In the past this would not have been a problem, as it would have been
met by infusion of government funds into the banking system in various
ways. But under the new liberalized, market-based discipline, banks (i)
are not getting additional money to finance new NPAs; (ii) are being
required to pay back past loans provided by the government; and (iii)
are faced with the prospect of a reduction in depositor guarantees,
which could see the withdrawal of deposits from banks.
With banks unable to play their role as growth engines, the government
has been forced to use the route of reduced interest rates to fuel
growth. This has affected banks even further. With interest rates close
to zero, lending is not just risky because of the recession, but
downright unprofitable. As a result, despite government efforts to ease
monetary conditions, credit is difficult to come by, adversely affecting
investment and consumption. The net effect is that financial
liberalization has triggered a recession that consecutive rounds of
reflationary spending by the state have not been able to counteract.

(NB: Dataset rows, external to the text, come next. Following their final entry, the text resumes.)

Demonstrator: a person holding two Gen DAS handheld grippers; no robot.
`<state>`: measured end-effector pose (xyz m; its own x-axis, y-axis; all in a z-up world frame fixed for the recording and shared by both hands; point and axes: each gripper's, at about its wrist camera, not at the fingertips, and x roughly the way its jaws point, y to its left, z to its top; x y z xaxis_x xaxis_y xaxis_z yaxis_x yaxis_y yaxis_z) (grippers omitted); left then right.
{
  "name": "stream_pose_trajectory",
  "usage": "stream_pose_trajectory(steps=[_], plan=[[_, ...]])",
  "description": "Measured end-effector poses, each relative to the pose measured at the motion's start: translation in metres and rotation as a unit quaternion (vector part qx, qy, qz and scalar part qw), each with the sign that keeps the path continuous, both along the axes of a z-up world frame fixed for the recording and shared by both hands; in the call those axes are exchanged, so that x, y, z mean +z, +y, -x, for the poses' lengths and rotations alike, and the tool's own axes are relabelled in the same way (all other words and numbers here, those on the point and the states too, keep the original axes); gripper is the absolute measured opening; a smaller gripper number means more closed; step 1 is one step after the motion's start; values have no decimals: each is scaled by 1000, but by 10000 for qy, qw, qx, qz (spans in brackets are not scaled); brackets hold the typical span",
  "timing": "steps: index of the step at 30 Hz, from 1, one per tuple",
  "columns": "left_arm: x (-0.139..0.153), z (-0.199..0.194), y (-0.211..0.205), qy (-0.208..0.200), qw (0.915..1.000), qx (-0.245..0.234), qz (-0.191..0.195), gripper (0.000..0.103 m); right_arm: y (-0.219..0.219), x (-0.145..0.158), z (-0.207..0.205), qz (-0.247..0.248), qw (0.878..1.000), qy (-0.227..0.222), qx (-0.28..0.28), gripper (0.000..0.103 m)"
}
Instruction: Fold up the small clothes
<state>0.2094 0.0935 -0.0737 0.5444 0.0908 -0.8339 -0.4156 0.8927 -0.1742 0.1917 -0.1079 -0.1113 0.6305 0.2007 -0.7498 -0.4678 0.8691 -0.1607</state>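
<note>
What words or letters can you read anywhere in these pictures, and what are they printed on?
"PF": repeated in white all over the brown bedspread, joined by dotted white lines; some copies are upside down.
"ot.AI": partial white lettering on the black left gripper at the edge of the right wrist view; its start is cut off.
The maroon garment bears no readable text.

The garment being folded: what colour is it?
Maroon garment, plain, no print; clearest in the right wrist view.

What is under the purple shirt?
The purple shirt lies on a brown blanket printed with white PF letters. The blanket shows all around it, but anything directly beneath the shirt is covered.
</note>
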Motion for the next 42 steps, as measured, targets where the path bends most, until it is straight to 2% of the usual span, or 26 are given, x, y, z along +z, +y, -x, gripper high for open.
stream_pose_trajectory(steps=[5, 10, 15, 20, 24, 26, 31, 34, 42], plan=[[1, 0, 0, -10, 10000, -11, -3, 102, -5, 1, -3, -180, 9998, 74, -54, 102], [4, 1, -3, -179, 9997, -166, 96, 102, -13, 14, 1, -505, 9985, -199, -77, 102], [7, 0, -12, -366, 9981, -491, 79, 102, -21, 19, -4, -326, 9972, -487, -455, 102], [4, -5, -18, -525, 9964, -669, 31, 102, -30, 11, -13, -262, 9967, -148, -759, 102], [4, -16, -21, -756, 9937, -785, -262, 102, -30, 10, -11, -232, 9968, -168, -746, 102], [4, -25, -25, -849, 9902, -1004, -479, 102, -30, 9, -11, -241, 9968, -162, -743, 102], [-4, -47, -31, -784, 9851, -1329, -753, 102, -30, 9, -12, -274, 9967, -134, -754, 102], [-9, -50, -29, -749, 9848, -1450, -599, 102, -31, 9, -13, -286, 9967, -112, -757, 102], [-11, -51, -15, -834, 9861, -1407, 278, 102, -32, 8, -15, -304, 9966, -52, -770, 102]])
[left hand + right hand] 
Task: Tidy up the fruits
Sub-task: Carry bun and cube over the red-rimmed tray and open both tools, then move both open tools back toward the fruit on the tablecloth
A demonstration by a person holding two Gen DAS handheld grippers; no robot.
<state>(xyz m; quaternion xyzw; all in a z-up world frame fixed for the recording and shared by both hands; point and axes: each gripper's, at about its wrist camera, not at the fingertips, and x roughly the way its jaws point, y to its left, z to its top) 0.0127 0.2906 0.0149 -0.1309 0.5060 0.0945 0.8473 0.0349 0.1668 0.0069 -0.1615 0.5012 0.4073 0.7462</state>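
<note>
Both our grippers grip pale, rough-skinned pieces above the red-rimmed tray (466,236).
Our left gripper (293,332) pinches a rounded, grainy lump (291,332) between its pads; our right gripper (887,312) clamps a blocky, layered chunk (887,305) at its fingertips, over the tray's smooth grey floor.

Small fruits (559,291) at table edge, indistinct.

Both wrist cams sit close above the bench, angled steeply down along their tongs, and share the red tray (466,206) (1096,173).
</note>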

In other situations, as in South Korea and Thailand, financial
liberalization had permitted the financial system to borrow cheap abroad
and lend costly at home, to finance speculative investments in the stock
market and in real estate. When international lenders realized that they
were overexposed in risky areas, lending froze, contributing to the
downward spiral that culminated in the 1997 crises in Southeast Asia. In
the event, deflation has meant that, a recovery in some countries
notwithstanding, the current account of the balance of payments in
developing countries reflects a deflationary surplus in recent years
(Chart 9).
Thus, in countries which
do not have the US advantage of being home to the reserve currency and
have a financial system that is structurally different, the rise of
finance has implied that that the underlying deflationary bias in the
system induced by financial mobility has been worsened in more ways than
one. If we add this tendency towards depression in parts of the world to
the limited and countrywise concentrated spill-over of the US boom into
world markets, it becomes clear that the de-synchronization of the
economic cycle across countries during the 1990s is a fall-out of the
rise to dominance of finance internationally.